En los últimos años, numerosos autores de diversas disciplinas vienen insistiendo en la idea de que la crisis iniciada en 2008 ha certificado una mutación sustancial de las coordenadas políticas, sociales, económicas y culturales que habían prevalecido en las últimas décadas, al menos en el mundo occidental. De este modo, del papel central del Estado-nación como regulador y contrapoder de la economía de libre mercado se ha pasado a una crisis de identidad de dicho Estado y a la preponderancia de los mercados financieros. De las sociedades que aspiraban al pleno empleo a sociedades caracterizadas por el paro estructural y la precarización generalizada. Del sueño de la cohesión social de, por ejemplo, los padres del proyecto europeo, al aumento de una creciente brecha social entre ricos y pobres. Estados Unidos es el paradigma al que muchos países europeos empiezan a asemejarse. O, por citar otro aspecto, de la idea de ciudadanía parece haberse transitado a una “sociedad del hiperconsumo”, caracterizada por un alto nivel de fragmentación e individualización.

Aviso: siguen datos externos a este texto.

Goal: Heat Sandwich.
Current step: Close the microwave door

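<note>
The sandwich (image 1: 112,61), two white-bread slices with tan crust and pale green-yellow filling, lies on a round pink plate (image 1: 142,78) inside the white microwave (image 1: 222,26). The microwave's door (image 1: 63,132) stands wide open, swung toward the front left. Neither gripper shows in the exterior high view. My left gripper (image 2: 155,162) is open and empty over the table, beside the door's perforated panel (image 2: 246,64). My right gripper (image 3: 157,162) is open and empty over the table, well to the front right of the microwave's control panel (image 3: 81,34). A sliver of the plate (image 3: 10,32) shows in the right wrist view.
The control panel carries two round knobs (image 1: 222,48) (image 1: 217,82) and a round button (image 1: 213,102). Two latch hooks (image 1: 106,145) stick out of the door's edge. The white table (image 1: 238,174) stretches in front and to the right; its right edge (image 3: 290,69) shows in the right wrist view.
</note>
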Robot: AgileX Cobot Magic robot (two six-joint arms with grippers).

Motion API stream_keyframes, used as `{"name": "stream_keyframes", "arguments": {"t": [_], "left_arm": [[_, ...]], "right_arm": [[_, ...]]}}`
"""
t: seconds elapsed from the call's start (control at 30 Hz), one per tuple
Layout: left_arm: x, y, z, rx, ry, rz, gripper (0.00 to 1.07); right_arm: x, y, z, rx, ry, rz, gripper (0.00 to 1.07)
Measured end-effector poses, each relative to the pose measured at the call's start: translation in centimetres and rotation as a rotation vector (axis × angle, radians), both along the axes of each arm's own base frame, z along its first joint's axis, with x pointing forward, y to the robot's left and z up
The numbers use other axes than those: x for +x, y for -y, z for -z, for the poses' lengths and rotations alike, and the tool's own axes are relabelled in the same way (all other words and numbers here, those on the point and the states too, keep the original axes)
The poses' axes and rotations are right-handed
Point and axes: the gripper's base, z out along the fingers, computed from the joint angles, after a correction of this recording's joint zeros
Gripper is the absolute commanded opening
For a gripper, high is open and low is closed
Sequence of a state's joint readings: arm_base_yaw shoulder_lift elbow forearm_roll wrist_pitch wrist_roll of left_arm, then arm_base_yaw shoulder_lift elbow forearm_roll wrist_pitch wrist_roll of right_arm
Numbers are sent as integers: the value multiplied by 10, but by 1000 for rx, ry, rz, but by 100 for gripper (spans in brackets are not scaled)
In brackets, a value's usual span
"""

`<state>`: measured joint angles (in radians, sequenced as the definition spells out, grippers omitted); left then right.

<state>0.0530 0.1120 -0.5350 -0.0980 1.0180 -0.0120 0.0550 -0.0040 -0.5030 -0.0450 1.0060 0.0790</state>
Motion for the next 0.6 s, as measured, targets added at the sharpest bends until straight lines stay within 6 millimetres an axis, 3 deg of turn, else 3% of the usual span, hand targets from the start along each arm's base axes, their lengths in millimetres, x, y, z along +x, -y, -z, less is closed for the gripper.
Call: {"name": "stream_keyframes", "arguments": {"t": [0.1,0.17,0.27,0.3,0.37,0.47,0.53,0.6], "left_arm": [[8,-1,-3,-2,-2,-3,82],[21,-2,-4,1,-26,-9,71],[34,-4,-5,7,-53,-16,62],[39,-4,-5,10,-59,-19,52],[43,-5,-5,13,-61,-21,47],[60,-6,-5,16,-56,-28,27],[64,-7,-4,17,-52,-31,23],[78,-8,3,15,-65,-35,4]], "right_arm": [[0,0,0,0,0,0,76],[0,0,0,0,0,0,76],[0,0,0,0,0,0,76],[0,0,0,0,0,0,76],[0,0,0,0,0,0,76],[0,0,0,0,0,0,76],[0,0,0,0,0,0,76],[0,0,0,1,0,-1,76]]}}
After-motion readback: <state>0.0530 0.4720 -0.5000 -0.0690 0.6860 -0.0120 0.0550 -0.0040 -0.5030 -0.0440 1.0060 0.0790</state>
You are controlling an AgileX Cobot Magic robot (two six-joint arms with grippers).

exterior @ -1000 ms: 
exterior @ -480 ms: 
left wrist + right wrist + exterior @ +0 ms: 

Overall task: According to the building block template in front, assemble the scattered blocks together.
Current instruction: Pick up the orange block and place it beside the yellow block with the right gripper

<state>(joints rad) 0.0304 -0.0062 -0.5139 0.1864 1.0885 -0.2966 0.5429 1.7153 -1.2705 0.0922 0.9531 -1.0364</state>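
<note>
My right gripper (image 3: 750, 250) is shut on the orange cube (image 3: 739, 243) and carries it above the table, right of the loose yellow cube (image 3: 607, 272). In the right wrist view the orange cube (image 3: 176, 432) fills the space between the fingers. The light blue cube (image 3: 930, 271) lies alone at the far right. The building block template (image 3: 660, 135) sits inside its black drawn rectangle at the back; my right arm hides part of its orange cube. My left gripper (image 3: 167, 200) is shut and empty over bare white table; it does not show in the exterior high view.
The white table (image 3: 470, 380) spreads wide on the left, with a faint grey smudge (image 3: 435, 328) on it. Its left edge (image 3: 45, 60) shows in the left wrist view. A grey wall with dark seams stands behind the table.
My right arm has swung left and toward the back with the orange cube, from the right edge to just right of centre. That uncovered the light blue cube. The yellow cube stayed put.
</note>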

Todos estos aspectos no son repentinos. Se trata de mutaciones que han venido aderezándose a fuego lento –especialmente desde la década de los años setenta, tras la crisis del petróleo y el inicio de la última revolución tecnológica en el contexto de la globalización–, pero que en el marco de esta última crisis se han acelerado hasta desembocar en la configuración de un escenario con elementos verdaderamente nuevos y, hasta cierto punto, desconcertantes.

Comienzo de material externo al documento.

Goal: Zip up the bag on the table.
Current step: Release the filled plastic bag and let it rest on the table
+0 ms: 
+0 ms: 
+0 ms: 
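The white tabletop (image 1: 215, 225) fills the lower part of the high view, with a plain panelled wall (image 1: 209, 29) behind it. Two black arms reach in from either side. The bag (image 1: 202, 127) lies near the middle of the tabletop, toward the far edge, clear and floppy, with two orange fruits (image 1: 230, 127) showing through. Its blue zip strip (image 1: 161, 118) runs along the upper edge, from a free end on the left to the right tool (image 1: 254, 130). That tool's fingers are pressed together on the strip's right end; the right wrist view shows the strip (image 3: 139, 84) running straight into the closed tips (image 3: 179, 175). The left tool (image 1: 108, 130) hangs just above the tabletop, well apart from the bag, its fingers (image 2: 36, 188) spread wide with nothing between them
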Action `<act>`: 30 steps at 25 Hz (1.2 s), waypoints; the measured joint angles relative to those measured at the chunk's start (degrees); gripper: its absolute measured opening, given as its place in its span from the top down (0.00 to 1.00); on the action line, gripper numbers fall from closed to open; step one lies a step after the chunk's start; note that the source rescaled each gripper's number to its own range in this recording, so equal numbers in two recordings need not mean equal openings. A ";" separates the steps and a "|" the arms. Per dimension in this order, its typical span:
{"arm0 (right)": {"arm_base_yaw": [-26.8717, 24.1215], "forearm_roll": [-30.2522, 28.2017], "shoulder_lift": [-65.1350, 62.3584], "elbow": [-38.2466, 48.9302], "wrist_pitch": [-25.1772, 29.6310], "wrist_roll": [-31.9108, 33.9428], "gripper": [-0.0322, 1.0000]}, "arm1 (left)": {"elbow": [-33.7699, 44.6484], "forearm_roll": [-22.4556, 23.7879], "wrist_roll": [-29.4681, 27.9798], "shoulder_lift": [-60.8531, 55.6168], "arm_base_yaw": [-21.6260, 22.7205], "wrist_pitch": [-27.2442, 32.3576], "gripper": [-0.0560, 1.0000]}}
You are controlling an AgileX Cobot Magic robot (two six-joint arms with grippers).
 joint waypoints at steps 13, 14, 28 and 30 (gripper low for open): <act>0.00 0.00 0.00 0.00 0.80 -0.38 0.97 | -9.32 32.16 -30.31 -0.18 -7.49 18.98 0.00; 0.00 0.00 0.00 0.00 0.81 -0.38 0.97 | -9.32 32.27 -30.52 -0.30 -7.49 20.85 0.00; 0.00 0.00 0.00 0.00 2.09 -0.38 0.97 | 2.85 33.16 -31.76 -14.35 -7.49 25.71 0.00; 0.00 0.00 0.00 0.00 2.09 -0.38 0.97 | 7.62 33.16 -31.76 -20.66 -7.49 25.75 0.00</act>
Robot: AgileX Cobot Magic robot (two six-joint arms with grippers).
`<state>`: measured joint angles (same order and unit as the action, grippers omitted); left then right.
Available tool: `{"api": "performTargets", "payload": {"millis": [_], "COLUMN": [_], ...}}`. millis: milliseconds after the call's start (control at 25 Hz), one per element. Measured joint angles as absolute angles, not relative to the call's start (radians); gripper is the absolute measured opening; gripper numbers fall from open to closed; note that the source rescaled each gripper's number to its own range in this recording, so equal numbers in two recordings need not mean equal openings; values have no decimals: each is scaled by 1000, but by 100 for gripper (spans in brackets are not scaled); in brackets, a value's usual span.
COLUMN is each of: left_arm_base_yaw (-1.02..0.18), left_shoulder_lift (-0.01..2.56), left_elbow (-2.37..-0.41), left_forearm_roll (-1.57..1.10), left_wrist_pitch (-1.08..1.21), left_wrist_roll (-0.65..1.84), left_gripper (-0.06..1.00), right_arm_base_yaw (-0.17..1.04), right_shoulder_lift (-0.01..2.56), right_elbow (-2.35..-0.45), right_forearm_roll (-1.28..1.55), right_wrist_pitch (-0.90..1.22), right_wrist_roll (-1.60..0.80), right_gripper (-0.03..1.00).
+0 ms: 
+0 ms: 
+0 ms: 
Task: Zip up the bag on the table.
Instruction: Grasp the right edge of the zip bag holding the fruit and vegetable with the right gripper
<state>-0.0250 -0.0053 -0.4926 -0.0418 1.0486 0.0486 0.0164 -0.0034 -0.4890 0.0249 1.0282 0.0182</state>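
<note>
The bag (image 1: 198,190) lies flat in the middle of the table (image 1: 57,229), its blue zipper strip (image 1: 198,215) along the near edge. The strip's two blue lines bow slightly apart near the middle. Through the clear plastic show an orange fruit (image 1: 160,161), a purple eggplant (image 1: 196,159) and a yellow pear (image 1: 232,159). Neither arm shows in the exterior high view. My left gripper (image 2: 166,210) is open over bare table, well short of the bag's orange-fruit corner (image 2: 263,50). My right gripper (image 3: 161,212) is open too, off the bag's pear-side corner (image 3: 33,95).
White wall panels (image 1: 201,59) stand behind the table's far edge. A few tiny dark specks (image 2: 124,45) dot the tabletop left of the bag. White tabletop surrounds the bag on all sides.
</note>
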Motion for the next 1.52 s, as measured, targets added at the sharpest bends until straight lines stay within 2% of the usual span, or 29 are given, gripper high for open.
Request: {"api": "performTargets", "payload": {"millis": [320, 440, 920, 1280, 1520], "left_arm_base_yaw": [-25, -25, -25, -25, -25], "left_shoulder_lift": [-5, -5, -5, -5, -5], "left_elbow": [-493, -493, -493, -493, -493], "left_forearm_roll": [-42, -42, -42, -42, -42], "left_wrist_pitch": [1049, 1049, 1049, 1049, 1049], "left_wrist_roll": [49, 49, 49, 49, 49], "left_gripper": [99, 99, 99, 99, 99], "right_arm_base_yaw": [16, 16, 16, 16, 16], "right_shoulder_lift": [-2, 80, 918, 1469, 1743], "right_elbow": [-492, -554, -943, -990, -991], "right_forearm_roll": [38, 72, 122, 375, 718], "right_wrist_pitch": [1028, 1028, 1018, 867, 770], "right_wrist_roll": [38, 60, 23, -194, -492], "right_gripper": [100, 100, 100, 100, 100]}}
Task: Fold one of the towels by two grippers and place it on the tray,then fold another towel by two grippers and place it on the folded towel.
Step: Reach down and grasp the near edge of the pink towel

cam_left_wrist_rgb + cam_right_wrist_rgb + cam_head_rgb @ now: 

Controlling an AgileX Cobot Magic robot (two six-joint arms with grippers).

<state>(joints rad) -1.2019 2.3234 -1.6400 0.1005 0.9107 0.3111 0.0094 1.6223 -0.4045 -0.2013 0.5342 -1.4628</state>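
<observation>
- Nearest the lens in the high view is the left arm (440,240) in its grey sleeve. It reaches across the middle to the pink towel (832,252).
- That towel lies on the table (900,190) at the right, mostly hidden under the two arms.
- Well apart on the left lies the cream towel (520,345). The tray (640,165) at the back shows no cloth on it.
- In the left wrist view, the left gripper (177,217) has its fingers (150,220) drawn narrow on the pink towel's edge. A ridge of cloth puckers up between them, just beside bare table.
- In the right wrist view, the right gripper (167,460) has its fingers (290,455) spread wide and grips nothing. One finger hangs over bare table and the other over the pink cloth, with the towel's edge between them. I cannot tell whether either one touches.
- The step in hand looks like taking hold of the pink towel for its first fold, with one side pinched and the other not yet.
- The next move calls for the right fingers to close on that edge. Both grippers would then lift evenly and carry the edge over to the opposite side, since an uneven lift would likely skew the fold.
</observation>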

Para el sociólogo Zygmunt Bauman, todos estos procesos indican que, más que encontrarnos ante una mera “época de cambios”, asistimos de facto a un “cambio de época”. Como mínimo, estamos en un contexto de transición o de “interregno” entre dos épocas, en el que se detectan importantes discontinuidades respecto a lo que hacíamos y vivíamos y lo que hacemos y vivimos en la actualidad, pero en el que no existe la capacidad de vislumbrar las coordenadas de futuro.
Todas estas transformaciones también han desembocado en lo que viene siendo un lugar común entre numerosas voces de referencia: este cambio de época pone de relieve la ruptura de los “consensos” o “pactos sociales” característicos del período de después de la Segunda Guerra Mundial, al que muchos se han referido como “consenso keynesiano”. Dicho consenso, fundamentado en un pacto social entre capital y trabajo, posibilitó lo que los franceses denominaron como Les Trente Glorieuses, un período que abarcó desde la década de los años cuarenta hasta mediados de los años setenta y en el que el desarrollo social y económico del conjunto de países occidentales (si bien en España y en algunos países del sur de Europa llegaría más tarde) fue extraordinario. Tal y como se analizará, el contexto de globalización de las últimas décadas ha supuesto, precisamente, una inversión de las condiciones que posibilitaron este consenso. Una de ellas, quizás la más importante, es el hecho de lo que nuevamente Bauman ha denominado como el “divorcio entre poder y política”; es decir, el desplazamiento del poder hacia unas esferas financieras que operan en un plano global y la crisis de las instituciones representativas, atrapadas en un contexto todavía territorial o nacional: “Hoy tenemos un poder que se ha quitado de encima a la política y una política despojada de poder. El poder ya es global; la política sigue siendo lastimosamente local”.
El análisis de todos estos aspectos resulta crucial en un momento en el que el discurso de la “recuperación” vuelve a entonarse con mucha fuerza. Si aceptamos que las coordenadas y las reglas de juego han cambiado, y que el escenario que se dibuja, al menos a corto y medio plazo, es sustancialmente diferente, no podemos aceptar a la ligera un esquema que plantea el regreso al punto cero de la crisis, como si la economía consistiera en un ejercicio estrictamente técnico. Precisamente, la crisis ha puesto de relieve la dimensión claramente política de todo ello y la necesidad de repensar las respuestas a preguntas que son nuevas y que plantean dilemas políticos, sociales, económicos o éticos de una envergadura excepcional.